THE PROBLEM: A faithful copy of the listing below is required.

SOURCE DATA:
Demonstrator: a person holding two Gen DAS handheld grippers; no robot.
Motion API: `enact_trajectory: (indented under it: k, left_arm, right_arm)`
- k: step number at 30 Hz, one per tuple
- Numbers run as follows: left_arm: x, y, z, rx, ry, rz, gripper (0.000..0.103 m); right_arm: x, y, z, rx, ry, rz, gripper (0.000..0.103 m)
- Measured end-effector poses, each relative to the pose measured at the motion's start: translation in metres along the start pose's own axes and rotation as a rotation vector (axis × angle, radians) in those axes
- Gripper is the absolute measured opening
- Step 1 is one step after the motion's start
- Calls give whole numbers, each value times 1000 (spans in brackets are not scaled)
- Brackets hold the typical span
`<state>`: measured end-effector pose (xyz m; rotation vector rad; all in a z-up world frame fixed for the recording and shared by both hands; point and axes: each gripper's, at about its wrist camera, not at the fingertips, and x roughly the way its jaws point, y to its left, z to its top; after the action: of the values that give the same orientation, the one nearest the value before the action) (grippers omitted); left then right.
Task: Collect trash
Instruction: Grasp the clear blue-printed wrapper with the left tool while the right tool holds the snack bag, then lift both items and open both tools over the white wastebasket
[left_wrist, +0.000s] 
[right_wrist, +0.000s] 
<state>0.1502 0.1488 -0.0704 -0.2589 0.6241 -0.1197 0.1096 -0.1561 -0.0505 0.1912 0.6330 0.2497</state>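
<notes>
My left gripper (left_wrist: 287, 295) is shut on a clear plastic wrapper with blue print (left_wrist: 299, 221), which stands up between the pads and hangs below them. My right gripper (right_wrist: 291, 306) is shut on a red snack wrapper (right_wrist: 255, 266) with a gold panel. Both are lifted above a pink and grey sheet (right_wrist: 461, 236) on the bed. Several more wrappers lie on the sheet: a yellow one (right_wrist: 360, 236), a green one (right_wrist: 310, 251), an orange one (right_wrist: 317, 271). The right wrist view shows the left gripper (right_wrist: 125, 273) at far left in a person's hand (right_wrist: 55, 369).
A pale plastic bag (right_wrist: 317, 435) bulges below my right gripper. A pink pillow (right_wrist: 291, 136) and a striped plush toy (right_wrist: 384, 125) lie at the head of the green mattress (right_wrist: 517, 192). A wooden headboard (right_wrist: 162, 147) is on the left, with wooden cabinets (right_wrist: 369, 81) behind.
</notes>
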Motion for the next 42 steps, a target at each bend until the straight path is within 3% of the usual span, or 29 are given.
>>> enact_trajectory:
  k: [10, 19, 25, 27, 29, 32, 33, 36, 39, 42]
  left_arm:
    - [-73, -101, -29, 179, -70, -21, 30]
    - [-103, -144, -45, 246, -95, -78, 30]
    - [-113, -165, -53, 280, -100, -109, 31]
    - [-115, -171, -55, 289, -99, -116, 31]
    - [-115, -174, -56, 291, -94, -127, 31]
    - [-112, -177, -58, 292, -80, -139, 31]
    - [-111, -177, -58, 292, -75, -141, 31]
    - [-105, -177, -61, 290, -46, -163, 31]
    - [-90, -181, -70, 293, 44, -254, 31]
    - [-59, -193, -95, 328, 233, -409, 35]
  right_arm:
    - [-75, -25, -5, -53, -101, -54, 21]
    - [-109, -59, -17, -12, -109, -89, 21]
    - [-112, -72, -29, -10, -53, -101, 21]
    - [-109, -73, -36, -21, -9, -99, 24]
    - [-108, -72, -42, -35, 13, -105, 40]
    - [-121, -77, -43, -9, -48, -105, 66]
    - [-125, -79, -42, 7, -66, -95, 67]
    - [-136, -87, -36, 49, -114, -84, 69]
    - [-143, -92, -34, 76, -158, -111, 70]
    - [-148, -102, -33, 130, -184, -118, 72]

PROBLEM SOLUTION:
Demonstrator: a person holding two Gen DAS handheld grippers; no robot.
Motion API: `enact_trajectory: (indented under it: k, left_arm, right_arm)`
- k: step number at 30 Hz, one per tuple
- Numbers run as follows: left_arm: x, y, z, rx, ry, rz, gripper (0.000..0.103 m); right_arm: x, y, z, rx, ry, rz, gripper (0.000..0.103 m)
- Measured end-effector poses, each relative to the pose measured at the motion's start: translation in metres along the start pose's own axes and rotation as a rotation vector (axis × angle, radians) in those axes
- Gripper is the absolute measured opening
- Step 1 is one step after the motion's start
- Calls give whole numbers, each value times 1000 (spans in brackets are not scaled)
- Brackets hold the typical span
`<state>`: measured end-effector pose (xyz m; rotation vector rad; all in a z-up world frame fixed for the recording and shared by both hands; point and axes: each gripper's, at about its wrist camera, not at the fingertips, and x roughly the way its jaws point, y to its left, z to its top; after the action: of the values that give the same orientation, the one nearest the value before the action) (grippers omitted); left then right.
Task: Collect trash
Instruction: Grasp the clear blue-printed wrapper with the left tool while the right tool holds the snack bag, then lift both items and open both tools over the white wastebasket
[left_wrist, +0.000s] 
[right_wrist, +0.000s] 
<state>0.1502 0.1488 -0.0704 -0.2589 0.6241 -0.1197 0.1096 -0.1561 -0.0505 0.1912 0.6330 0.2497</state>
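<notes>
My left gripper (left_wrist: 287, 295) is shut on a clear plastic wrapper with blue print (left_wrist: 299, 221), which stands up between the pads and hangs below them. My right gripper (right_wrist: 291, 306) is shut on a red snack wrapper (right_wrist: 255, 266) with a gold panel. Both are lifted above a pink and grey sheet (right_wrist: 461, 236) on the bed. Several more wrappers lie on the sheet: a yellow one (right_wrist: 360, 236), a green one (right_wrist: 310, 251), an orange one (right_wrist: 317, 271). The right wrist view shows the left gripper (right_wrist: 125, 273) at far left in a person's hand (right_wrist: 55, 369).
A pale plastic bag (right_wrist: 317, 435) bulges below my right gripper. A pink pillow (right_wrist: 291, 136) and a striped plush toy (right_wrist: 384, 125) lie at the head of the green mattress (right_wrist: 517, 192). A wooden headboard (right_wrist: 162, 147) is on the left, with wooden cabinets (right_wrist: 369, 81) behind.
</notes>
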Motion for the next 42 steps, a target at each bend until the straight path is within 3% of the usual span, or 29 are given.
>>> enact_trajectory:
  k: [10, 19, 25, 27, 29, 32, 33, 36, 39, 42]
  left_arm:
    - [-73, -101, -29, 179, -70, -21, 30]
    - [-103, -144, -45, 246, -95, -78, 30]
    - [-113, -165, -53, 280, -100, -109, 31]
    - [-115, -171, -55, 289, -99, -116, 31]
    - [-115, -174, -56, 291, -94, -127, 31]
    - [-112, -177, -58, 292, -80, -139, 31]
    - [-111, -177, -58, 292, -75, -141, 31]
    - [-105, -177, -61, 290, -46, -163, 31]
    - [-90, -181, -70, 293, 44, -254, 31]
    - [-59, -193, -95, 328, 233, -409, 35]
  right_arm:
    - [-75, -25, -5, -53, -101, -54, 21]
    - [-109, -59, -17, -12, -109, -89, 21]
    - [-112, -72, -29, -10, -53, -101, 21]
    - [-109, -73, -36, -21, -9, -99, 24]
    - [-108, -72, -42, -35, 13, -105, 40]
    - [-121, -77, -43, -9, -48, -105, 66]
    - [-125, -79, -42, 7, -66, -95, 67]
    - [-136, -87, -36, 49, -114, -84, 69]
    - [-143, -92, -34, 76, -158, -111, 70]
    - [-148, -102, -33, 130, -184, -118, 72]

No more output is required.